Problem to work on: The line containing "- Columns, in" marks the end: write out exactly every line from the first line of the data below through that line, and only those.

Given records:
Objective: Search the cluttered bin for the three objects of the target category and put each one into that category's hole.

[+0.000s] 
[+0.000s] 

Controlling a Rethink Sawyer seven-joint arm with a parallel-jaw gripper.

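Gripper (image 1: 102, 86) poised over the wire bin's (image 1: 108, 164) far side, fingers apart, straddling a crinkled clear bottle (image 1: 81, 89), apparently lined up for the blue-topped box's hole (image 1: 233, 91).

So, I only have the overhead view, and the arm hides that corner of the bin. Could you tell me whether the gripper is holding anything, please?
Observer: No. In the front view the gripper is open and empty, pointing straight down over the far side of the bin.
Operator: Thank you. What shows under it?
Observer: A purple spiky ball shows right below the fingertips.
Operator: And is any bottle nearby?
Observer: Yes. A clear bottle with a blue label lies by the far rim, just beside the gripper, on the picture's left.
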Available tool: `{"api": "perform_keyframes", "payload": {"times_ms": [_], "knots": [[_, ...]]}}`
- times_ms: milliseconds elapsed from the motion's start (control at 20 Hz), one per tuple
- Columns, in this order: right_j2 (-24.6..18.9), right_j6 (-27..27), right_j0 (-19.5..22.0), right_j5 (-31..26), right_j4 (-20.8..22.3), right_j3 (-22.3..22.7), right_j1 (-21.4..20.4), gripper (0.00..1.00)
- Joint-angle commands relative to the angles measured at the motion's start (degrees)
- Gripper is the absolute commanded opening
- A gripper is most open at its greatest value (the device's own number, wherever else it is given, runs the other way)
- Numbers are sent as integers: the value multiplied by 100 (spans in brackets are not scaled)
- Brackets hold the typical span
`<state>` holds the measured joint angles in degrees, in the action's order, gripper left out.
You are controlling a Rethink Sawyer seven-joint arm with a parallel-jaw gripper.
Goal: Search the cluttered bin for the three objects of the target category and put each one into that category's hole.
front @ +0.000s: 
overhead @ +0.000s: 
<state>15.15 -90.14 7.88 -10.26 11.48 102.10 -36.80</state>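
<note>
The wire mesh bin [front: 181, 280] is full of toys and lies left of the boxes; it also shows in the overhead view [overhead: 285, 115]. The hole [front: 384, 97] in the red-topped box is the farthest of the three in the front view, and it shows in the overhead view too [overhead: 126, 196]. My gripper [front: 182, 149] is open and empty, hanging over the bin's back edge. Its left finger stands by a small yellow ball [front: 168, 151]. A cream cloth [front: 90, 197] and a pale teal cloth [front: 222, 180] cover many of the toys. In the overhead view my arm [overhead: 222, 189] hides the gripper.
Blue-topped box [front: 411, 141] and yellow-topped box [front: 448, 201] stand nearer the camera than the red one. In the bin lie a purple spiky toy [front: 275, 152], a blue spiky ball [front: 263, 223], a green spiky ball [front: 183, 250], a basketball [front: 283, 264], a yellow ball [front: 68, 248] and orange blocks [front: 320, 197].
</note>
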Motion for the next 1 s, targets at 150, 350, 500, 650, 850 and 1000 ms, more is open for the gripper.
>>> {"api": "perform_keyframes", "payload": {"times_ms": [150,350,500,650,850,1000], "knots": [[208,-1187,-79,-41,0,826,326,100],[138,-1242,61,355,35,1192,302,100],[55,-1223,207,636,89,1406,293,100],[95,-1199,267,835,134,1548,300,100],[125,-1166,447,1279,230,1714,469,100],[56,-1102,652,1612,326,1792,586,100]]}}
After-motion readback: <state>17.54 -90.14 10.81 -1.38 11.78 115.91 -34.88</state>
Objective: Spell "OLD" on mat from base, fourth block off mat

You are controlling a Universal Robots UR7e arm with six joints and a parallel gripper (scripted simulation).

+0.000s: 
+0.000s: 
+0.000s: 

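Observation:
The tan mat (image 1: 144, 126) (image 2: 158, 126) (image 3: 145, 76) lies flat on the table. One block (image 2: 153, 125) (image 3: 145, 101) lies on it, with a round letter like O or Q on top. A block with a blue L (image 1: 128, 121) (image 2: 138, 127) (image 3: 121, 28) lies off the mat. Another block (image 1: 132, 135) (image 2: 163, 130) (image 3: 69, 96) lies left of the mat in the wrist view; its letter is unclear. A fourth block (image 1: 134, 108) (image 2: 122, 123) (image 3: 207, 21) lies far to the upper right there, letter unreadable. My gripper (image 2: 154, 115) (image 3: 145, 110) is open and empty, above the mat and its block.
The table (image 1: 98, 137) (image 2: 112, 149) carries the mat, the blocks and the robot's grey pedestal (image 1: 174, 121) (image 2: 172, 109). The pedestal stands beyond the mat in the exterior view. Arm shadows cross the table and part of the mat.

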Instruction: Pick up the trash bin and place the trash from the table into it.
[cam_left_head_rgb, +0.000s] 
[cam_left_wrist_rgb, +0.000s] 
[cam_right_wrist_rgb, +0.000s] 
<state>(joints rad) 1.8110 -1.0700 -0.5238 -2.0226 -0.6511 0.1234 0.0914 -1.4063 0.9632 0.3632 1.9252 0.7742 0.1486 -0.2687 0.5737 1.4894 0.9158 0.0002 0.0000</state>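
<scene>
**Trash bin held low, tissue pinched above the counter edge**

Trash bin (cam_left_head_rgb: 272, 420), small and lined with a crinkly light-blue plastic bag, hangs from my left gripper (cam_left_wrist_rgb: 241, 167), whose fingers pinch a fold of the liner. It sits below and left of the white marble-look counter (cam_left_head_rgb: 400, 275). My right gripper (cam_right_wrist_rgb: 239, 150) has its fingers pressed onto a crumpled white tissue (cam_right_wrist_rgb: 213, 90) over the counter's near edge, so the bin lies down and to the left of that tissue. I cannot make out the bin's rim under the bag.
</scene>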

Output of the task:
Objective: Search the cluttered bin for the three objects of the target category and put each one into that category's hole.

[+0.000s] 
[+0.000s] 

Controlling a Rethink Sawyer seven-joint arm with a parallel-jaw gripper.

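Gripper (image 1: 102, 86) poised over the wire bin's (image 1: 108, 164) far side, fingers apart, straddling a crinkled clear bottle (image 1: 81, 89), apparently lined up for the blue-topped box's hole (image 1: 233, 91).

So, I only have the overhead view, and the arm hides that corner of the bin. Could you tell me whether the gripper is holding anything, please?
Observer: No. In the front view the gripper is open and empty, pointing straight down over the far side of the bin.
Operator: Thank you. What shows under it?
Observer: A purple spiky ball shows right below the fingertips.
Operator: And is any bottle nearby?
Observer: Yes. A clear bottle with a blue label lies by the far rim, just beside the gripper, on the picture's left.
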Available tool: `{"api": "perform_keyframes", "payload": {"times_ms": [_], "knots": [[_, ...]]}}`
- times_ms: milliseconds elapsed from the motion's start (control at 20 Hz), one per tuple
- Columns, in this order: right_j2 (-24.6..18.9), right_j6 (-27..27), right_j0 (-19.5..22.0), right_j5 (-31..26), right_j4 (-20.8..22.3), right_j3 (-22.3..22.7), right_j1 (-21.4..20.4), gripper (0.00..1.00)

There's no more to this exercise.